→ **YOUR TASK**: Each line below is to be copied exactly as it appears.

# # #

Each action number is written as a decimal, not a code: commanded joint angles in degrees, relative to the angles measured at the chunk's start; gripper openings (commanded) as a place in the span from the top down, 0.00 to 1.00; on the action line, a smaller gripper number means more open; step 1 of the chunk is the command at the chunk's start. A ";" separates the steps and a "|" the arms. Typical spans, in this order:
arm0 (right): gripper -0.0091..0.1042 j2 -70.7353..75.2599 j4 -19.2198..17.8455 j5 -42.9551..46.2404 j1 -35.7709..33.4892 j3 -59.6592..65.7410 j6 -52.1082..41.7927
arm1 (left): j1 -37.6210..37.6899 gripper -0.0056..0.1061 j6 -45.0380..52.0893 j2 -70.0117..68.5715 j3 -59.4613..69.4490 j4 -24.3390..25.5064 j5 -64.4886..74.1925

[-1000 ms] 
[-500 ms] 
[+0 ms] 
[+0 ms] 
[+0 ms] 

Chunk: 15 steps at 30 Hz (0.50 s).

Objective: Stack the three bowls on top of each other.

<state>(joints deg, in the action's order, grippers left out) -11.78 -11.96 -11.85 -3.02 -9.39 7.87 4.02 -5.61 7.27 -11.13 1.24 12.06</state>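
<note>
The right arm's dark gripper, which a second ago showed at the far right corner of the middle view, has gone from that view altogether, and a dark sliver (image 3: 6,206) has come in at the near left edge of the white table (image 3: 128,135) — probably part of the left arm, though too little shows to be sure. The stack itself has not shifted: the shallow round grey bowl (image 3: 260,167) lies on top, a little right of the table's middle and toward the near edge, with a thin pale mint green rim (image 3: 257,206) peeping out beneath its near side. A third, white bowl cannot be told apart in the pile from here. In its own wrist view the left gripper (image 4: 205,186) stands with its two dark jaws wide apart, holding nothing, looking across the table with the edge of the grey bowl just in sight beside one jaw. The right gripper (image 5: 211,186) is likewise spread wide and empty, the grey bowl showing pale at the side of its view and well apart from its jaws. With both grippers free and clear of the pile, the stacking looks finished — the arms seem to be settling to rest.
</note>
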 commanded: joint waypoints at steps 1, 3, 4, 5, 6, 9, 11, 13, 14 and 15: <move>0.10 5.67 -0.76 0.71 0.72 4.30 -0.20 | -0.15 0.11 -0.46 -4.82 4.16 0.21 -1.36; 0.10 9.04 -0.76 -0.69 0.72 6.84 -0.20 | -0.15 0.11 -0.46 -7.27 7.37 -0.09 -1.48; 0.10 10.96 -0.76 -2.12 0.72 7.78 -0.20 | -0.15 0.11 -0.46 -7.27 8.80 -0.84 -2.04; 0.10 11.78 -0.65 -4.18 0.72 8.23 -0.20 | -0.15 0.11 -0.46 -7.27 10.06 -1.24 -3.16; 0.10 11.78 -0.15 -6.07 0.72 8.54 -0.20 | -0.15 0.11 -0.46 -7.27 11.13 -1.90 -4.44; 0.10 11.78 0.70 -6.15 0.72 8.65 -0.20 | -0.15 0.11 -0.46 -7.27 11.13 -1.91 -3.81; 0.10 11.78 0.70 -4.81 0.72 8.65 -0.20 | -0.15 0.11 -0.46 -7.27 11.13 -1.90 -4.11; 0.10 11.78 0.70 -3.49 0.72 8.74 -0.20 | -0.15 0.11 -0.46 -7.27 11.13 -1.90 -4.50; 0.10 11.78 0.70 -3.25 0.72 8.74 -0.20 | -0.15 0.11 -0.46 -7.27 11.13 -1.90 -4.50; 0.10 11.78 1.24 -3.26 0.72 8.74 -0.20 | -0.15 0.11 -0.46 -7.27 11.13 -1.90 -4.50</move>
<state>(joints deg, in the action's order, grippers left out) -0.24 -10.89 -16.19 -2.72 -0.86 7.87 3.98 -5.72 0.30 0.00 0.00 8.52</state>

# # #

→ **WRITTEN RESPONSE**:
Each action number is written as a decimal, not a code: commanded joint angles in degrees, relative to the angles measured at the chunk's start; gripper openings (commanded) as a place in the span from the top down, 0.00 to 1.00; on the action line, a smaller gripper number means more open; step 1 of the chunk is the command at the chunk's start. A ";" separates the steps and a "|" the arms. Typical spans, in this order:
arm0 (right): gripper -0.0091..0.1042 j2 -70.7353..75.2599 j4 -19.2198..17.8455 j5 -42.9551..46.2404 j1 -35.7709..33.4892 j3 -59.6592..65.7410 j6 -52.1082..41.7927
arm1 (left): j1 -37.6210..37.6899 gripper -0.0056..0.1061 j6 -45.0380..52.0893 j2 -70.0117..68.5715 j3 -59.4613..69.4490 j4 -24.3390..25.5064 j5 -64.4886..74.1925

[-1000 ms] 
[-500 ms] 
[+0 ms] 
[+0 ms] 
[+0 ms] 

Chunk: 15 steps at 30 Hz (0.50 s).

Objective: Stack the three bowls on top of each other.

<state>(joints deg, in the action's order, grippers left out) -11.78 -11.96 -11.85 -3.02 -9.39 7.87 4.02 -5.61 7.27 -11.13 1.24 12.06</state>
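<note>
The right arm's dark gripper, which a second ago showed at the far right corner of the middle view, has gone from that view altogether, and a dark sliver (image 3: 6,206) has come in at the near left edge of the white table (image 3: 128,135) — probably part of the left arm, though too little shows to be sure. The stack itself has not shifted: the shallow round grey bowl (image 3: 260,167) lies on top, a little right of the table's middle and toward the near edge, with a thin pale mint green rim (image 3: 257,206) peeping out beneath its near side. A third, white bowl cannot be told apart in the pile from here. In its own wrist view the left gripper (image 4: 205,186) stands with its two dark jaws wide apart, holding nothing, looking across the table with the edge of the grey bowl just in sight beside one jaw. The right gripper (image 5: 211,186) is likewise spread wide and empty, the grey bowl showing pale at the side of its view and well apart from its jaws. With both grippers free and clear of the pile, the stacking looks finished — the arms seem to be settling to rest.
</note>
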 commanded: joint waypoints at steps 1, 3, 4, 5, 6, 9, 11, 13, 14 and 15: <move>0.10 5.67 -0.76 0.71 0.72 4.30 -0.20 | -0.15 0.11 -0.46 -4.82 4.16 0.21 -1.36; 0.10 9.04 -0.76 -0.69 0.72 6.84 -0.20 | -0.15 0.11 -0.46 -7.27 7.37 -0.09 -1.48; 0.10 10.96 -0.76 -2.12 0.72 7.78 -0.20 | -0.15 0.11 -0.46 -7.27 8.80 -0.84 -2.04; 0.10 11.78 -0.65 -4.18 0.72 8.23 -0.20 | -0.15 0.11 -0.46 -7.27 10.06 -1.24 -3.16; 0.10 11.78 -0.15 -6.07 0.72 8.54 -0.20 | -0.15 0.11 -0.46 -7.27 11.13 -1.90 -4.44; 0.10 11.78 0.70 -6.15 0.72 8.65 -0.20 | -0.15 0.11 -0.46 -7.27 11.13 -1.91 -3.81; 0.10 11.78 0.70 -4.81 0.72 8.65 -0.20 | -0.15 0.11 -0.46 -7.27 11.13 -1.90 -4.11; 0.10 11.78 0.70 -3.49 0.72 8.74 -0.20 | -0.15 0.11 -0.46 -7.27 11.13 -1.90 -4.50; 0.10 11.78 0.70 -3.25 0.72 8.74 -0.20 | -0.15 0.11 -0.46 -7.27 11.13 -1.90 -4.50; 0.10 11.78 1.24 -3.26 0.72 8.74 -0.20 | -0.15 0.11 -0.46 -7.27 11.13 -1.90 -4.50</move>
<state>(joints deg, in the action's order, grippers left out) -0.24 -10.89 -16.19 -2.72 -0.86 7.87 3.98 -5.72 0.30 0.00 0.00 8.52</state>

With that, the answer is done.